Много позже, в «Похвальном слове Ричардсону» (1761), Дидро напишет: «Под словом “роман” до сих пор понимали вереницу фантастических и легкомысленных событий, читать о которых опасно для вкуса и нравов» [177] . Трудно предположить, что писатель не подумал в этот момент о себе и о своем первом романе, вполне соответствовавшем этим критическим замечаниям. Отметим, что Дидро этого «греха молодости» (как он говаривал на склоне дней) не забывал, однажды вернувшись к нему и дописав три главы (шестнадцатую, восемнадцатую и девятнадцатую) уже в новой манере острого диалога (как он стал писать после 1760 г., если не раньше; так написаны и «Племянник Рамо», и «Сон Даламбера», и «Добавление к путешествию Бугенвиля», и многие другие произведения). Возвращение к старой уже книге – весьма симптоматично. Один из вождей передового философского движения в пору издания «Энциклопедии», Дидро видел проблемность своего романа и в дополнительных главах эту проблемность усилил. Он не сочинил новых подробностей для той картины общества (сатирической картины), которая вставала со страниц романа, он написал об относительности наших суждений, наших нравов, наших порядков. Вот суждение Мирзозы: «Без сомнения, мы показались бы такими же странными островитянам, как они нам. А в области моды безумцы издают законы для умных, куртизанки для честных женщин, и ничего лучшего не придумаешь, как следовать им. Мы смеемся, глядя на портреты наших предков, не думая о том, что наши потомки будут смеяться, глядя на наши портреты». Других тем Дидро не затронул, дописывая новые главы старого романа. Но эти, видимо, волновали его тогда, и он откликнулся на них и здесь (а не только в ряде философских произведений конца 60-х годов). Таким образом, и в более поздние времена Дидро относился к своему роману серьезно, хотя больше в таком духе не писал.
177
Дидро Д. Эстетика и литературная критика. М., 1980. С. 300.
Между тем «Нескромные сокровища» – не просто раннее произведение автора, а одно из первых. Художественное - вообще первое. К его созданию Дидро приступил с весьма скромным литературным багажом. В самом деле, у него за плечами были лишь переводы да две философские книжечки, о которых уже шла речь. Тем не менее на переводах он, что называется, набил руку, выработал стиль живой, непринужденный, легкий. Переводы эти назовем: «История Греции» Т. Стеньяна (1742), «Всеобщий медицинский словарь» Р. Джеймса (1745 – 1748), «Опыт о заслугах и достоинствах» лорда Шефтсбери (1745).

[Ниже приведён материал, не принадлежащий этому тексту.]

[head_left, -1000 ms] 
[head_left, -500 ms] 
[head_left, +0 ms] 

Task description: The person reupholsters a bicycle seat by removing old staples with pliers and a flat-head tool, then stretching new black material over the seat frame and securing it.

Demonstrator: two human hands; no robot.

«Нескромные сокровища» – произведение не такое уж раннее. Ведь Дидро было, когда он писал этот роман, уже тридцать пять лет, он много знал, прочел, продумал, многое пережил. К тому же он был наделен талантом и прекрасно владел слогом. Однако к «Нескромным сокровищам» как к произведению несерьезному, легкомысленному относились многие критики и исследователи. Показательно, что аббат Рейналь (1713 – 1796), который вскоре стал соратником Дидро, в своих рукописных «Литературных новостях» дал весьма резкую оценку книги, посчитав ее «неясной, плохо написанной, злоупотребляющей грубым тоном и принадлежащей писателю, плохо знающему то общество, которое хотел бы описать». Рейналь добавлял: «Автором книги является г-н Дидро, обладающий обширнейшими знаниями и острым умом, но он не создан для жанра, в котором принялся работать» [178] . А такой тонкий исследователь, как Д. Морне, обнаружил в книге лишь явное тяготение к реалистическому осмыслению действительности [179] , в целом же не уделил книге сколько-нибудь пристального внимания. Столь же мало сказал о первом романе Дидро и Р. Кемпф [180] .
178
Цит. по кн.: Billy A. Op. cit. P. 117.
179
См: Mornet D. Op. cit. P. 121.
180
См.: Kempf R. Diderot et le roman, ou le d'emon de la pr'esence. Paris, 1964.